Нередко личностное прогнозирование является одновременно и сюжетным прогнозированием. Так, определение Минского – «проезжий повеса» – немедленно актуализирует для Вырина привычный текст притчи о блудном сыне, делая его точным, как кажется герою, прогнозом будущего Дуни: «Не ее первую, не ее последнюю сманил проезжий повеса, а там подержал, да и бросил. Много их в Петербурге, молоденьких дур, сегодня в атласе да в бархате, а завтра, поглядишь, метут улицу вместе с голью кабацкою» (VI, 142).
В других случаях сюжетное предсказание возникает при проецировании личностной модели на действительность.
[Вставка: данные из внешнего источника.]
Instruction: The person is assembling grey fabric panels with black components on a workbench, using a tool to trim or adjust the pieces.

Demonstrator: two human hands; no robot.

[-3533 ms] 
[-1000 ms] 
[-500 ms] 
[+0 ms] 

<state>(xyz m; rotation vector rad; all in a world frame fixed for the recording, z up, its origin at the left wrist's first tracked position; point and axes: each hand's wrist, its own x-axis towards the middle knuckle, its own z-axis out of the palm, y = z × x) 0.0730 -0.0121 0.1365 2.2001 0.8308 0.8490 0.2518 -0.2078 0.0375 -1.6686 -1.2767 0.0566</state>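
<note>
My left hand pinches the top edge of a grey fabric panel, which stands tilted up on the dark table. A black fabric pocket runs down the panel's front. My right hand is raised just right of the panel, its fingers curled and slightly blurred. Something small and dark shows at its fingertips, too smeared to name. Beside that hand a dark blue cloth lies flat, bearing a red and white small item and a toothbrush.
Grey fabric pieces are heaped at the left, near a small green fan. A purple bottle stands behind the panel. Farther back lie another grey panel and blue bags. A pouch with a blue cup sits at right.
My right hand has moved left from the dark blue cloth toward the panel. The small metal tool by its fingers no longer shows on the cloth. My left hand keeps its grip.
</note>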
Понятие «действительность» не равно в данном случае понятию «реальность», так как это романные события, данные в субъективном, а порой и иррациональном преломлении. Таков сон Татьяны, где событийно-фантастически проигрывается одна из двух полярно противоположных личностных моделей Онегина – Ловлас, «коварный искуситель». Такова же и функция сна Гринева в «Капитанской дочке», хотя связи его с личностной моделью вожатого более сложны и в тексте не эксплицированы.
Функцию личностно-сюжетного прогноза выполняют и связанные с героями многочисленные литературные знаки, которые метонимически представляют художественное целое со своей, как правило устойчивой, типологически воспринимаемой сюжетной моделью. Такова характеристика Германна в «Пиковой даме»: «Этот Германн, – продолжал Томский, – лицо истинно романическое: у него профиль Наполеона, а душа Мефистофеля» (VI, 343). Именно поэтому дальнейшие события воспринимаются Лизаветой Ивановной как подтверждение прогноза: «– Где же вы были? – спросила она испуганным шепотом. – В спальне у старой графини, – отвечал Германн, – я сейчас от нее. Графиня умерла. – Боже мой!.. что вы говорите?.. – И кажется, – продолжал Германн, – я причиною ее смерти.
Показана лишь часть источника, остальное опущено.